Under the steel framework of the Sukkur Bridge, a symbol of the city’s might and grandeur, sits a woman in her early forties. Her name is Mobeena. Dressed in tattered clothes, with dirt-matted hair and skin calloused from the injustices of life, she sits cross-legged on the corner of the busy Bandar Road. Often found talking aloud to herself, with no one to care for her—who is she?
Hers is a tale of abandonment, dejection and neglect. Once someone’s daughter, perhaps someone’s wife or mother, Mobeena now calls the roadside her home. An elderly woman living on the roadside under a bridge, her belongings are wrapped in a ragged potli stuffed behind a black metal pipe. Her life is a resounding reflection of society’s remorseless ill-treatment of widowed and divorced women.
It was a cold November evening when I met Mobeena. She was sitting in her usual corner wearing a green, patched shalwar kameez. Her hair was loose and unkempt, her skin wrinkled and scarred. She was staring at her fingers, talking to herself. I paused for a moment before reaching out to talk to her. It pained me greatly. She was not wearing a dupatta. In a society where dupatta is so strongly associated with a woman’s honor and where you wouldn’t see, even the most indigent women, without one. It was a cry for help.

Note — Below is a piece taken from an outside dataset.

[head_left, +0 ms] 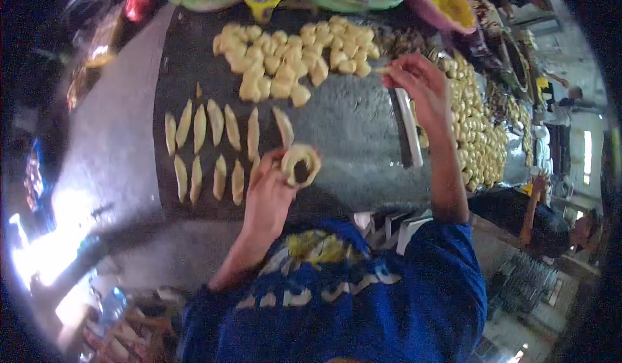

Mobeena had no reaction when I approached her. There was no fear in her demeanor and no surprise at having been addressed. Her eyes were empty, and she didn’t look at me long. I asked her what her name was. She responded clearly. She was still playing with the dirt in her nails. I asked her why she was sitting there. In broken Urdu, she told me why. There was no emotion in her voice. The grime on the side of her nails was far more interesting to her than anything else. I noticed that she had speech impairment. The traffic jostled past us, untouched. The city moved on, unaware.
I learned that Mobeena was widowed. After the death of her husband, Mobeena was expelled from her house. Having no children of her own and no relatives willing to take her in, she found herself seeking refuge under the Sukkur Bridge. Now, this was her home.
With her husband’s passing away, the existence of Mobeena became meaningless to all those her life was centered on. They not only cut of ties with her but cast her out in the streets. Stripped off any semblance of belonging, she survives on the fringes. One is left to wonder how merciless patriarchy can be towards the women it claims to protect.
Hundreds pass by Mobeena daily, some sparing a glance, others offering a coin or morsel. But few stop to ask why an elderly woman is living alone under a bridge? Where is her family? Where is the state? For the people of Sukkur, this woman has become as much a part of the landscape as the bridge she lives under. Her life is a haunting reflection of societal negligence and the systematic failure of the state to protect its most vulnerable.
Sukkur city has an unfortunate weather. The summers are sweltering, and the winters are damp and biting. Â Without so much as a blanket to cover her, she sleeps on the road.
The uncertainty of the weather is unfortunately not the only threat that descends with the fall of the night. Some days, Mobeena is missing from her usual spot. For those conscious of her presence, these disappearances raise uneasy questions. Where does she go? Is she safe? Who is she with? Has she gone by choice or has someone forced her?
Days pass, and she returns as quietly as she left, sitting cross-legged, her fingers absentmindedly picking at her nails. Her appearance telling stories her words cannot.
The city’s busy population and bustling streets carry on around her normally, a living symbol of the ruthlessness of society towards a woman who doesn’t have a man’s name to show. The city’s local and political administrations seem indifferent to her plight. The people’s party banners left and right of where she sits, promising roti, kapra and makaan, just add to the irony of the situation. The collective inaction persists.
It’s been a few days since I have seen her in her old spot. The empty corner, with the potli stashed between the bricks, haunts me every time I pass by. Where is she? Has she found help? Or has her story taken a darker turn? Who is answerable?
Her repetitive disappearance is a grim reminder of the fragility of her existence. It is also a wake-up call for the people of Sukkur and beyond. Mobeena’s lives, and countless others like hers, demand our attention, empathy and action.
Where is Mobeena?
A heart moving highlight over sighted by thousands daily in Sukkur City.